Blue pile carpet and institutional sadness dominated the dining area, only brightened by tabletop succulents (they’re everywhere!). I ushered my lunch date outside to the sunny patio, for a meal that was … singularly unremarkable.

Cold grilled chicken and tri-tip sandwiches were served on dry, food-service focaccia. The red tint of an achiote marinade gave visual personality to otherwise dull chicken in a sandwich you might get at Starbucks. The tri-tip fared about the same.

The soup was fine, if a bit gummy, followed by the Charlie Brown Christmas tree of side salads. It was teeny-tiny, soupy with vinaigrette, half the greens were wilted, and the one gigantic tomato wedge was rock-hard. The meal’s brightest spot was dessert: a moist vanilla bean cupcake with buttercream frosting and white chocolate bits, and a tangy little lemon bar flaking off light, buttery shards of crust.

When I asked to speak with the chef, I was directed to a woman who said, “Are you from the newspaper? I have a story for you!” This woman, who gave only a first name of Niloufer, had taken over chef duties after Dorsey left under duress in December.
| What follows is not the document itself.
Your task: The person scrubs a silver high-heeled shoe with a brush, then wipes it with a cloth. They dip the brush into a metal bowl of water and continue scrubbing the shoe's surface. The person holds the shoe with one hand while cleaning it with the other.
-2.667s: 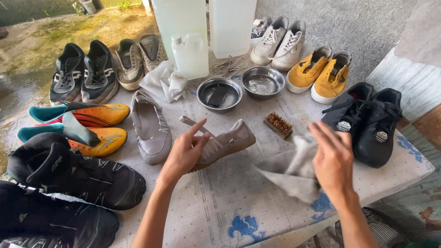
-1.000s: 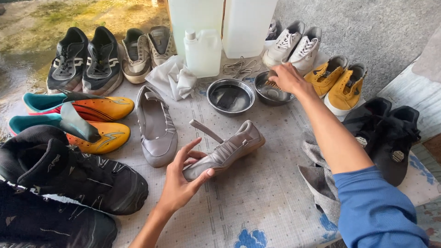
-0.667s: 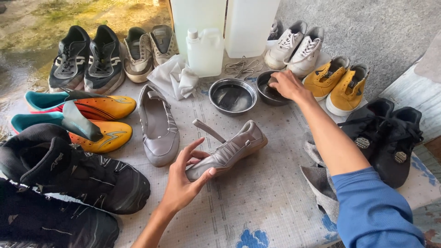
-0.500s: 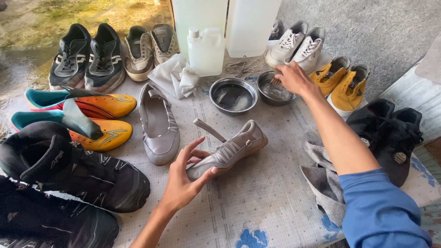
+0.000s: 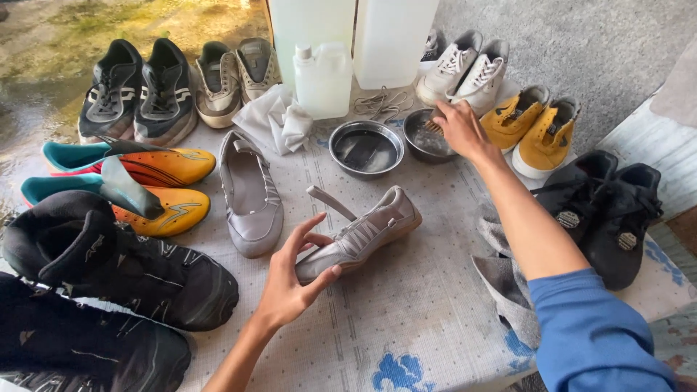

She said the departure had come as a shock, as his food had been popular and he was much-loved by everyone in the kitchen.
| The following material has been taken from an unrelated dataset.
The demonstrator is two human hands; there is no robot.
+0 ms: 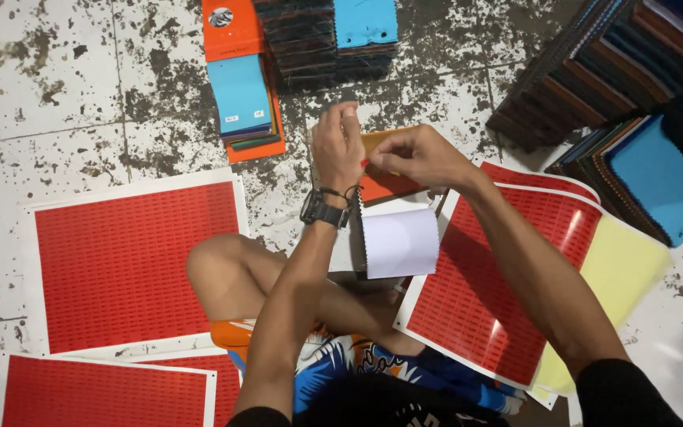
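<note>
Sitting cross-legged on the stained floor [49, 87], the person keeps the work over the knees. The left hand [338, 148] grips an orange swatch card [385, 183] whose white flap [400, 241] hangs loose, while the right hand [416, 156] pinches at its top edge, perhaps on a small sticker. Red label sheets [128, 261] lie flat within reach; fabric swatch stacks [594, 79] wait beyond.

Red label sheets [132, 265] on floor
</note>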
Dorsey is still listed as the Blue Oak chef on both his personal website and the Oakland Museum’s, so I had expected his cuisine on my visit. Now the standard-issue cafeteria food seemed more understandable — Niloufer said she’s still learning how to run her own kitchen, and she clearly deserves a little room to grow. (Dorsey told me by phone that he’s now working on a community garden at the Lake Merritt Garden Center, as well as an undisclosed project in Orinda.)

So if you find yourself hungry at the Oakland Museum anytime soon, baked goods are probably your safest bet — Niloufer interned at Chez Panisse’s pastry program before coming to Blue Oak.